ABOUT THIS EXERCISE:
Check each line of the entries for "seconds" and report the ones that have it.

----

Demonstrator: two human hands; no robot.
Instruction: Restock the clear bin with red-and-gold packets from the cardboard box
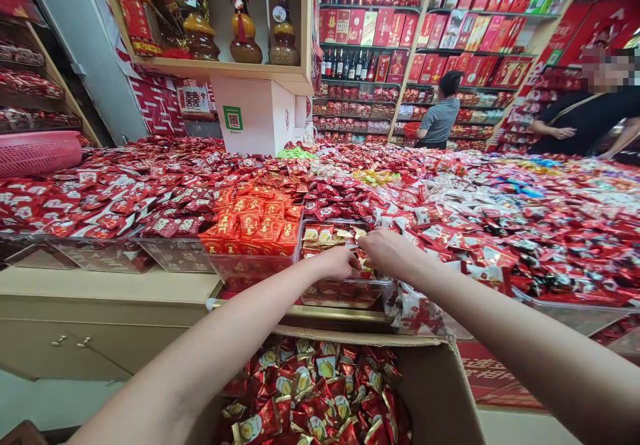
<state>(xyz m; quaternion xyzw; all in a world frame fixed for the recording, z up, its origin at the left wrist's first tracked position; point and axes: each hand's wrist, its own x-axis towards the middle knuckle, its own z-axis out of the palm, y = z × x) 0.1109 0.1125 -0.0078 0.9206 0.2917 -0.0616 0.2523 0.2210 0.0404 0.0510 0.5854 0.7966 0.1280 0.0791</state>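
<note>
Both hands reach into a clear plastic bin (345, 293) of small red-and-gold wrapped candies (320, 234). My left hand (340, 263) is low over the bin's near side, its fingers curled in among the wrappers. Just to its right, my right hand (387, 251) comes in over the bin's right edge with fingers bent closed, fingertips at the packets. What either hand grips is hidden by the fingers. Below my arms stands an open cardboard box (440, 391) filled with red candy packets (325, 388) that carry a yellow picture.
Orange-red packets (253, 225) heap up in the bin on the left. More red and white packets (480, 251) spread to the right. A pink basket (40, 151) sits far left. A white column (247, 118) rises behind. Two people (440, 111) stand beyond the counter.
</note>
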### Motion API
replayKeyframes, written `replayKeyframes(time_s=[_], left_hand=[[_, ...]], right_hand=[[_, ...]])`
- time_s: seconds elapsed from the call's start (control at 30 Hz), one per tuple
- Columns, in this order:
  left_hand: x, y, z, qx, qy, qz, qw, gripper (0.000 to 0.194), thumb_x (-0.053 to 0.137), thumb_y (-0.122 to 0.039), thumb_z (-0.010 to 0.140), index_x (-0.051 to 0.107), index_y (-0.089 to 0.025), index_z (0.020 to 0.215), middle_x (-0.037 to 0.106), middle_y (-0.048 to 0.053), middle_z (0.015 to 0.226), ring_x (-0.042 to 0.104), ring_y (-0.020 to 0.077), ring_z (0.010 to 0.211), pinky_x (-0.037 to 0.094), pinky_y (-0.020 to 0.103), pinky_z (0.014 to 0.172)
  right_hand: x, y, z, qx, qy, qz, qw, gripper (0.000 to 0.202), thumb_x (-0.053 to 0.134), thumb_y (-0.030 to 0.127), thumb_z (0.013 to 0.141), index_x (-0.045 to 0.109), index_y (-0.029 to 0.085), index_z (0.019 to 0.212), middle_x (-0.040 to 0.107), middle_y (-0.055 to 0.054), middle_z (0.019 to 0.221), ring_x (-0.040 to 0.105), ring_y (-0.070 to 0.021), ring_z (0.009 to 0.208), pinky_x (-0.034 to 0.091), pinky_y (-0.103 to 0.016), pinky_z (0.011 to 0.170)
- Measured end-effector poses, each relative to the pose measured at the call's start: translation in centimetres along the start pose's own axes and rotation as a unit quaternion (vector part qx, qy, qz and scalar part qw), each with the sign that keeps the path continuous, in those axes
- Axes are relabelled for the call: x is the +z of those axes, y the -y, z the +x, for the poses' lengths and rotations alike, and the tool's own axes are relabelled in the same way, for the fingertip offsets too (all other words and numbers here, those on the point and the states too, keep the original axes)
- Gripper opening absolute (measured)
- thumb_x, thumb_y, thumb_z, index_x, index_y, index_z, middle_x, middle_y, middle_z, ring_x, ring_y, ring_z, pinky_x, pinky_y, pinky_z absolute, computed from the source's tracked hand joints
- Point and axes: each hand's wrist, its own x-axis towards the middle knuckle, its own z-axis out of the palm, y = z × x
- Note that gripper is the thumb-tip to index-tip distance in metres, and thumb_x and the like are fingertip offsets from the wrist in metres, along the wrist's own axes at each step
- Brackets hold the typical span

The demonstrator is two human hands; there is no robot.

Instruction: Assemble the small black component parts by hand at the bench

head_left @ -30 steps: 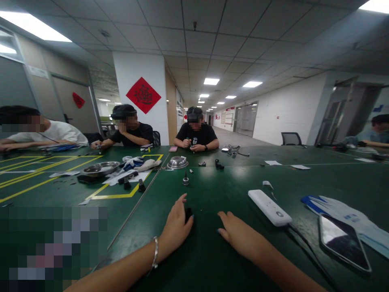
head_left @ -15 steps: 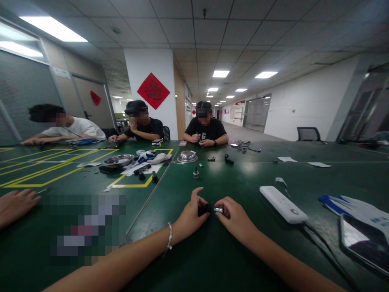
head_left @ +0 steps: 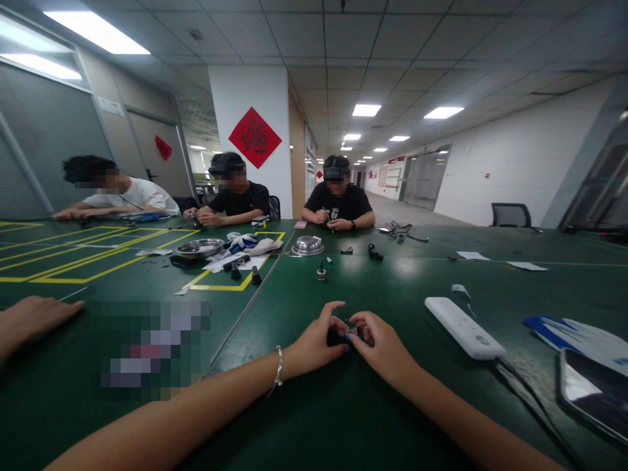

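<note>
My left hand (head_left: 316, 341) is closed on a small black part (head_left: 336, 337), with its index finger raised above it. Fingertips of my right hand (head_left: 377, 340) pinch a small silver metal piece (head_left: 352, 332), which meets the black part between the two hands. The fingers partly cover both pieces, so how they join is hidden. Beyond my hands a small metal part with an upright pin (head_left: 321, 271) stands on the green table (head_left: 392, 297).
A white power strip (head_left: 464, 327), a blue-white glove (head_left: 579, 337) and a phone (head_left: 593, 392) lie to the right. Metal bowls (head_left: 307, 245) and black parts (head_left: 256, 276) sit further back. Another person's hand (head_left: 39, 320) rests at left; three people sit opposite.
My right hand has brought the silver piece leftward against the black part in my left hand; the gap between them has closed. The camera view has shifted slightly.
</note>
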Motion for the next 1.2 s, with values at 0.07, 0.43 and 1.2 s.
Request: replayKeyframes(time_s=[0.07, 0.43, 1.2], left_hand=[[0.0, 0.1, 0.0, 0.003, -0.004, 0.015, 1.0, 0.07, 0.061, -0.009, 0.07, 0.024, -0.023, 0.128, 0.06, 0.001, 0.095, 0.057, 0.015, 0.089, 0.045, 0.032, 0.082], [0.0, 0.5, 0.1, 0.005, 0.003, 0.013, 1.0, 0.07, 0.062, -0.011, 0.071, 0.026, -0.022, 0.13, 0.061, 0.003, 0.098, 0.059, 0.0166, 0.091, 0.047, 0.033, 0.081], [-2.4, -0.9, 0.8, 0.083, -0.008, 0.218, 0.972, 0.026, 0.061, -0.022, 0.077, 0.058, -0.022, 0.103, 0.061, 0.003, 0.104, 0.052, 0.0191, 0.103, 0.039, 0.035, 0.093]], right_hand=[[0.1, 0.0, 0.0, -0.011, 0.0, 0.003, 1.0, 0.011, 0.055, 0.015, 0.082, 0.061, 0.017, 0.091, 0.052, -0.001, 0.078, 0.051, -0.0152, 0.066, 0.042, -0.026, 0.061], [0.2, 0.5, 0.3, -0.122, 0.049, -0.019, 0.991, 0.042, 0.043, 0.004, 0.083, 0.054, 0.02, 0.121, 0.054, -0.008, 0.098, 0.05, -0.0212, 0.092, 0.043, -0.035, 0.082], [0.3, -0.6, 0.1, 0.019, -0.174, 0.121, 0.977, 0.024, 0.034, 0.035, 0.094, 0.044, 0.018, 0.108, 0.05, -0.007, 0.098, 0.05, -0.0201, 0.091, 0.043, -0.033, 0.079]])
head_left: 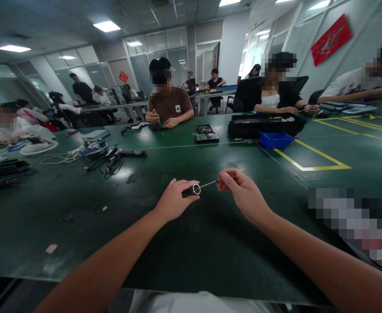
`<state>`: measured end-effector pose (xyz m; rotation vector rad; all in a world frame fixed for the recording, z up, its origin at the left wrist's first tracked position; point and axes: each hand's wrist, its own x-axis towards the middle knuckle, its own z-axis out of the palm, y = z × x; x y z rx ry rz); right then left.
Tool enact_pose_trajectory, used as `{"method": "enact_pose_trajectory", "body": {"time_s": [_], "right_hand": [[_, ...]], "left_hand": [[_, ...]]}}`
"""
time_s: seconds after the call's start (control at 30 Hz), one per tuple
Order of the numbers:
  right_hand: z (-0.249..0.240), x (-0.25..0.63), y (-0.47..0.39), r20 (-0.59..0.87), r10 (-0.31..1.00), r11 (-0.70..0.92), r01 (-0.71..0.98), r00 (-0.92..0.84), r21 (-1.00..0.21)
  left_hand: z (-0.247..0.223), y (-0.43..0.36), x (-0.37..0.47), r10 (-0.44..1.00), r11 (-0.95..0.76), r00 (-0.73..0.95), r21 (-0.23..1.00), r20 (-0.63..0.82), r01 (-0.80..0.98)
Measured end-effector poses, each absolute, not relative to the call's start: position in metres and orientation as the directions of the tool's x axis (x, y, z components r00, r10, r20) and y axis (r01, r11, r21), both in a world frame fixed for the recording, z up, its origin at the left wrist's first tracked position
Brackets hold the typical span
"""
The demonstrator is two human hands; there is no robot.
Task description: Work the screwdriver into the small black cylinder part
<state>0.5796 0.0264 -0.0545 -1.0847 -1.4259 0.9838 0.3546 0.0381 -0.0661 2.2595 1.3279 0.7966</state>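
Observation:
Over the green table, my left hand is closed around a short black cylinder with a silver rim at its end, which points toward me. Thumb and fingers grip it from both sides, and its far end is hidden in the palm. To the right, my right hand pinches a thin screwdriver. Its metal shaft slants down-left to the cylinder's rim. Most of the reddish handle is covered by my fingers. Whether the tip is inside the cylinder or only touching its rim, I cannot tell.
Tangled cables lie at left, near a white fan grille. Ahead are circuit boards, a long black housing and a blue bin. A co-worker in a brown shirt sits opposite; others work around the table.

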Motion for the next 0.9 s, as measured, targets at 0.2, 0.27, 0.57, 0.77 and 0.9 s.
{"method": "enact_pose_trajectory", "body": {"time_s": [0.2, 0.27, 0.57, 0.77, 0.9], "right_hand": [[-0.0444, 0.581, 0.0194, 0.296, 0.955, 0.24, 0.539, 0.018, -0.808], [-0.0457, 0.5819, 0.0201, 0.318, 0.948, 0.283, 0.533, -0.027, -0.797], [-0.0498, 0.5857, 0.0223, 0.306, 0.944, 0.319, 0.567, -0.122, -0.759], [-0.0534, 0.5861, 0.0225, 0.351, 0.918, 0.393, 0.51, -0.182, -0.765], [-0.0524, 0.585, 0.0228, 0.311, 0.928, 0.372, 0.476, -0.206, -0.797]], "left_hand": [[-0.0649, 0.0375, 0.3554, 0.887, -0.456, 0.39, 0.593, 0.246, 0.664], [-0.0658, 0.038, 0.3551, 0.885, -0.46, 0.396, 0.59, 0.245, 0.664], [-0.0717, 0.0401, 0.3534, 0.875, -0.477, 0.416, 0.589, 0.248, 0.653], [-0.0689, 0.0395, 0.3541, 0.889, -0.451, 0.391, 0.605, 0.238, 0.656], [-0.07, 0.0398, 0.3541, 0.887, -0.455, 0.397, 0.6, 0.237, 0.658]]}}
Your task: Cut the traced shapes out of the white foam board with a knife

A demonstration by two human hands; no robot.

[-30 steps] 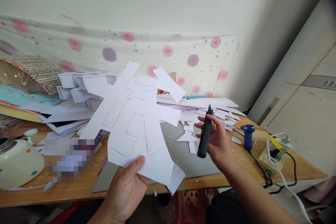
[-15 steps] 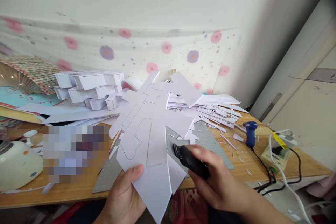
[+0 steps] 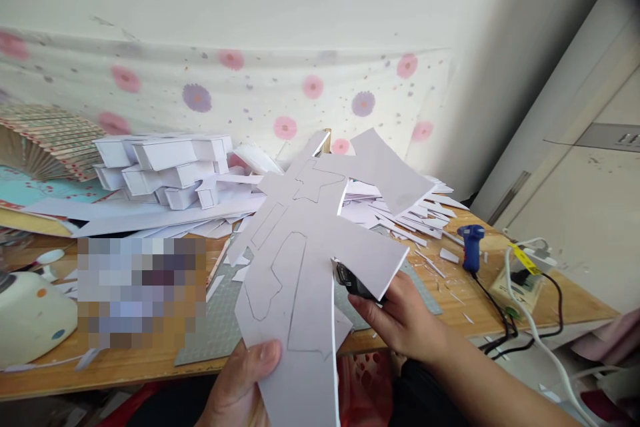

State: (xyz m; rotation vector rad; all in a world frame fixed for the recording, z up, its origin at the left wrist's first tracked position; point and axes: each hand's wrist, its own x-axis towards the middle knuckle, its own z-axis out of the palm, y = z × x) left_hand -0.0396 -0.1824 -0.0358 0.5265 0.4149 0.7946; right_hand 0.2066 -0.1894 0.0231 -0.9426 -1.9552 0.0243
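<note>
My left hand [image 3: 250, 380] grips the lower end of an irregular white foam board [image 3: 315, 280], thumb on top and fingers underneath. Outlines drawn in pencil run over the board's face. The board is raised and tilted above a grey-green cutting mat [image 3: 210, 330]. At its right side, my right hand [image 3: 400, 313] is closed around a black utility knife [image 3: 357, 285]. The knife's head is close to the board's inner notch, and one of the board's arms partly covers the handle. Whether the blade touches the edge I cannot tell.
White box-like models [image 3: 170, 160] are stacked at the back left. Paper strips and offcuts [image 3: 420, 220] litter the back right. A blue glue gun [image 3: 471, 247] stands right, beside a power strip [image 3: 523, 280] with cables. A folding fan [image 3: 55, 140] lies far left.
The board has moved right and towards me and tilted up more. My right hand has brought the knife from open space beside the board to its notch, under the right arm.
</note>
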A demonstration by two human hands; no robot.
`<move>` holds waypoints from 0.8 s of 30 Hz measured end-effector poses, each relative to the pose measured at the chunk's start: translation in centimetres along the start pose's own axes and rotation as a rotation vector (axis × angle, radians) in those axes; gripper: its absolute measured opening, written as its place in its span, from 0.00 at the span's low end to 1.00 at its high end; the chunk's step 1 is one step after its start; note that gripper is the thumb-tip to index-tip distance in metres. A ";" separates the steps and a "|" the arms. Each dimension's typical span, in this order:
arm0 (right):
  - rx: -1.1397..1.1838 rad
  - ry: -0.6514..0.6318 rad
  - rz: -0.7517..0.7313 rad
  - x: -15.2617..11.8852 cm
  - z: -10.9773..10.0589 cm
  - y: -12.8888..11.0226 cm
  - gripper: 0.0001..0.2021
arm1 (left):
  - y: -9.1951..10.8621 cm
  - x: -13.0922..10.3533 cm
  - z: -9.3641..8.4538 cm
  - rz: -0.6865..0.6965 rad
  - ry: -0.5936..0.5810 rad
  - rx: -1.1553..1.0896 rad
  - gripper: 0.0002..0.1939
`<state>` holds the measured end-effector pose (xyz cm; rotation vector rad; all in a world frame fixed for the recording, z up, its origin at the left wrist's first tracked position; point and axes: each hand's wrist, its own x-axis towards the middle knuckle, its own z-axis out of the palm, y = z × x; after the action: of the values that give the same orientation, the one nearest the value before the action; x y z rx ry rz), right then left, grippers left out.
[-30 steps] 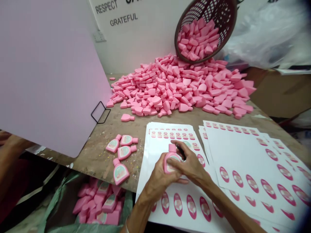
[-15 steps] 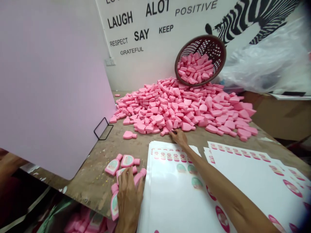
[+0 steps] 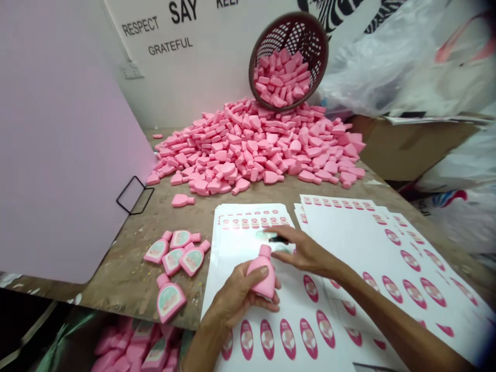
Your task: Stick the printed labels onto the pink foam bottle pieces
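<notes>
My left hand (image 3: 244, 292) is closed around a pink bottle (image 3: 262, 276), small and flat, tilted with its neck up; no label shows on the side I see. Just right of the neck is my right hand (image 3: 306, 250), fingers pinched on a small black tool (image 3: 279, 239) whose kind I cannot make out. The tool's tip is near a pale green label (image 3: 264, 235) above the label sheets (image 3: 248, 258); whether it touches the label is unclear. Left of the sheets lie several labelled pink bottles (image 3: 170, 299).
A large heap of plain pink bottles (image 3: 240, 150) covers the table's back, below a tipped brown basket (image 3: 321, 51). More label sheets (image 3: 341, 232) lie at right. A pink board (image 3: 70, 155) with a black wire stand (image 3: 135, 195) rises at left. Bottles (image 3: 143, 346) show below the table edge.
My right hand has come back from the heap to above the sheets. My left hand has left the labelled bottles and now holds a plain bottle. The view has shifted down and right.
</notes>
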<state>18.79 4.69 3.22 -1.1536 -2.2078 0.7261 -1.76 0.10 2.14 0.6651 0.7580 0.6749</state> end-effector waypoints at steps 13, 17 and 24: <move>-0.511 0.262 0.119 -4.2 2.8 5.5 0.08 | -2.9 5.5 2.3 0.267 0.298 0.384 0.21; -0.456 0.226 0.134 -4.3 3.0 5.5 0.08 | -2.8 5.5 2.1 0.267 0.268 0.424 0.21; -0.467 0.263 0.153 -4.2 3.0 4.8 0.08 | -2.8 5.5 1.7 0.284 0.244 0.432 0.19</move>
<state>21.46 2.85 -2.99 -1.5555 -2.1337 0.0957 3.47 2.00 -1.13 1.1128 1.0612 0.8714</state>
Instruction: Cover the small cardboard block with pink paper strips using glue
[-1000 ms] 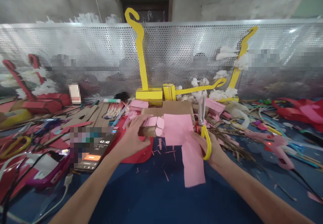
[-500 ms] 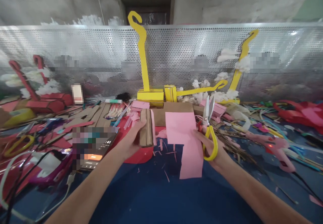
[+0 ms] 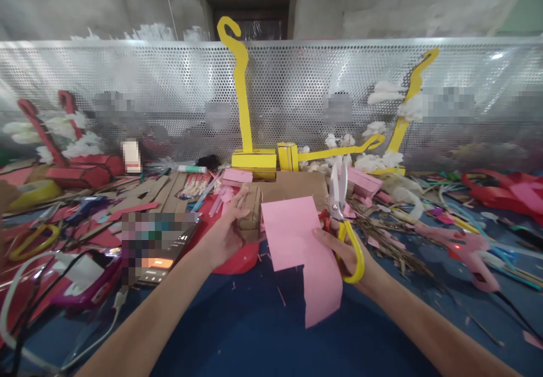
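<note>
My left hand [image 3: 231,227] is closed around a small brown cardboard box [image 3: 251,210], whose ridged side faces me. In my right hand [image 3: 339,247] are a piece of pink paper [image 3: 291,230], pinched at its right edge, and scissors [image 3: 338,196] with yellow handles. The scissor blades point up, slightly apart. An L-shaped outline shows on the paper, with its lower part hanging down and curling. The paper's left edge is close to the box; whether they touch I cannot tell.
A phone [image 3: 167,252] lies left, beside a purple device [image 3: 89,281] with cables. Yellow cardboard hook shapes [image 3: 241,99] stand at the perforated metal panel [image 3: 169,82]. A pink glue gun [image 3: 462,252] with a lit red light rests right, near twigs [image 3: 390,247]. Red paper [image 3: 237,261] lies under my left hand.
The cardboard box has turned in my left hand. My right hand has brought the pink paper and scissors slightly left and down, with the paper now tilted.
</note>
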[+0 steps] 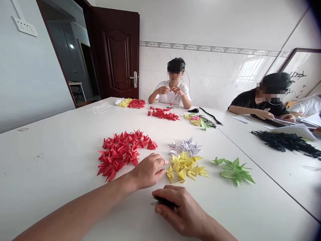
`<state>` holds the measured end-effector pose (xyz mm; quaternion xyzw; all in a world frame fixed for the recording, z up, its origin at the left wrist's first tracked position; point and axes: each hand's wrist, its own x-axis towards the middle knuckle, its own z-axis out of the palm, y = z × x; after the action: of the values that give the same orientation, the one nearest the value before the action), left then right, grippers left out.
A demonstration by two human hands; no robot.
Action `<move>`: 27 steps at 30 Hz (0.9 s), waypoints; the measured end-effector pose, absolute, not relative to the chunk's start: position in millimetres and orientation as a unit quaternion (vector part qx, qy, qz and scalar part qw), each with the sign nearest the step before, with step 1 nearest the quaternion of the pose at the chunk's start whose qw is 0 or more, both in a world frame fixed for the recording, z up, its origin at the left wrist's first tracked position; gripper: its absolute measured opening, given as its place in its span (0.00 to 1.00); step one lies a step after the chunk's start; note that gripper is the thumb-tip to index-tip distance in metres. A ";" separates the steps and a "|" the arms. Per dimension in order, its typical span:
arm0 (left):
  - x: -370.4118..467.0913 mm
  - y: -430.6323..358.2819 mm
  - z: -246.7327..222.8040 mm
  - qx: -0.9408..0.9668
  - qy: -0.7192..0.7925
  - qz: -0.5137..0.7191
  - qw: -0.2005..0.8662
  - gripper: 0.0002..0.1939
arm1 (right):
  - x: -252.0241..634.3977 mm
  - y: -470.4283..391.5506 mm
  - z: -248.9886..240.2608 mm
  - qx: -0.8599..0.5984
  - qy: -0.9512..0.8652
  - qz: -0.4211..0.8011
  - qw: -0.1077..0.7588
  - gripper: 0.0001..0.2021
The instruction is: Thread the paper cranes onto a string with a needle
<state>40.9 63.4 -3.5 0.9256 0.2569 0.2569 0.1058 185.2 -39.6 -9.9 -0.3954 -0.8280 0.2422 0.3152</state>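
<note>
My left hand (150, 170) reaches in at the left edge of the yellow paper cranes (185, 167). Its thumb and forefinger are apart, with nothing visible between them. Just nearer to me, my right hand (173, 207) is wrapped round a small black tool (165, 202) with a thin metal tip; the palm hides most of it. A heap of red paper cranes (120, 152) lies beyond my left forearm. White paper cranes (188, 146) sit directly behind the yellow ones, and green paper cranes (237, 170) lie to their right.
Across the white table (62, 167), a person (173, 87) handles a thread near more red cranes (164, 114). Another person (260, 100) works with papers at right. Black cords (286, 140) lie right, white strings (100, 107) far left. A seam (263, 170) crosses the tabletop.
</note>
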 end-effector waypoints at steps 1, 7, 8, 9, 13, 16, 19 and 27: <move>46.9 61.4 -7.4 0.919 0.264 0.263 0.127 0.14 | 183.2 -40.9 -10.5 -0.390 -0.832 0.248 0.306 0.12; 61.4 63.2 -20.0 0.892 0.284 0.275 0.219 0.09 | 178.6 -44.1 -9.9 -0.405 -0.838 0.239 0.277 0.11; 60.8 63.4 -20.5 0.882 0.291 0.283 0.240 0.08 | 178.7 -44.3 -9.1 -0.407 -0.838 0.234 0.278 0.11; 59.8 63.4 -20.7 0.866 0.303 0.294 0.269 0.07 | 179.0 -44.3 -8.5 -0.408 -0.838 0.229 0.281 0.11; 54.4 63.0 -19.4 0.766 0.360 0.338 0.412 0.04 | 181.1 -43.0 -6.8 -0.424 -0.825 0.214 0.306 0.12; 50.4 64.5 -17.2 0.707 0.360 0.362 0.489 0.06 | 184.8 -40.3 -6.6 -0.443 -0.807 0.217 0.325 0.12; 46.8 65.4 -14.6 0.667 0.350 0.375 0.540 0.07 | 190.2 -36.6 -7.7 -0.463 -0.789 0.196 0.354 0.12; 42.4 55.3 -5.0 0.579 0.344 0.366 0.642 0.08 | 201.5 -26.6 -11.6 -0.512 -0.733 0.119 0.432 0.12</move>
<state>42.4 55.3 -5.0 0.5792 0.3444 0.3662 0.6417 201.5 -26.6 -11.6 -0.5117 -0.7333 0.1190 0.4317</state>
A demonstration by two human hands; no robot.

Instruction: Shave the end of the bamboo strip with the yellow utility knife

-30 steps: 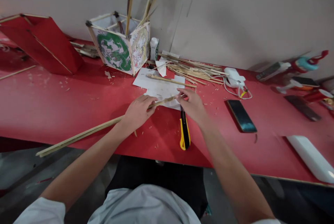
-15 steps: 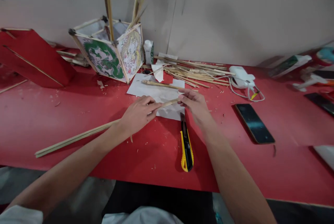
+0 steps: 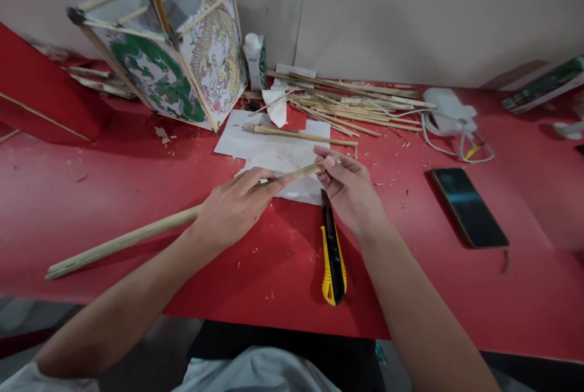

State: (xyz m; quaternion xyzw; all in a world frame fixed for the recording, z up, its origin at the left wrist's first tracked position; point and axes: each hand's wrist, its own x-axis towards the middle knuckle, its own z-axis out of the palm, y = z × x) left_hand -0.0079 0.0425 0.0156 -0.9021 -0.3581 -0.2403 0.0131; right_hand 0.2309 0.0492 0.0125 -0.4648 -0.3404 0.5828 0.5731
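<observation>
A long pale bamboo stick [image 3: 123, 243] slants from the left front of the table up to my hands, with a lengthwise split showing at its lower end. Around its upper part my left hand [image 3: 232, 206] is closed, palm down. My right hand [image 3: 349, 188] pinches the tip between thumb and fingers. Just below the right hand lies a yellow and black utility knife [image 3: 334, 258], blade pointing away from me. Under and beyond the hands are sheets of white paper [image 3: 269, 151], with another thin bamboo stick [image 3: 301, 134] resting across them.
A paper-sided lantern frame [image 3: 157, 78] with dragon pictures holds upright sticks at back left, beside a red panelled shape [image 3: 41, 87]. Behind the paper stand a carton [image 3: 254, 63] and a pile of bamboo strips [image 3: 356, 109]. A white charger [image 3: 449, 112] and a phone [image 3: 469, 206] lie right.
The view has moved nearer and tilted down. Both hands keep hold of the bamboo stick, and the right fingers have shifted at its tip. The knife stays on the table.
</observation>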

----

ANSWER:
- time_s: seconds elapsed from the call's start (control at 30 Hz), one per tuple
time_s: seconds after the call's start (control at 30 Hz), one per tuple

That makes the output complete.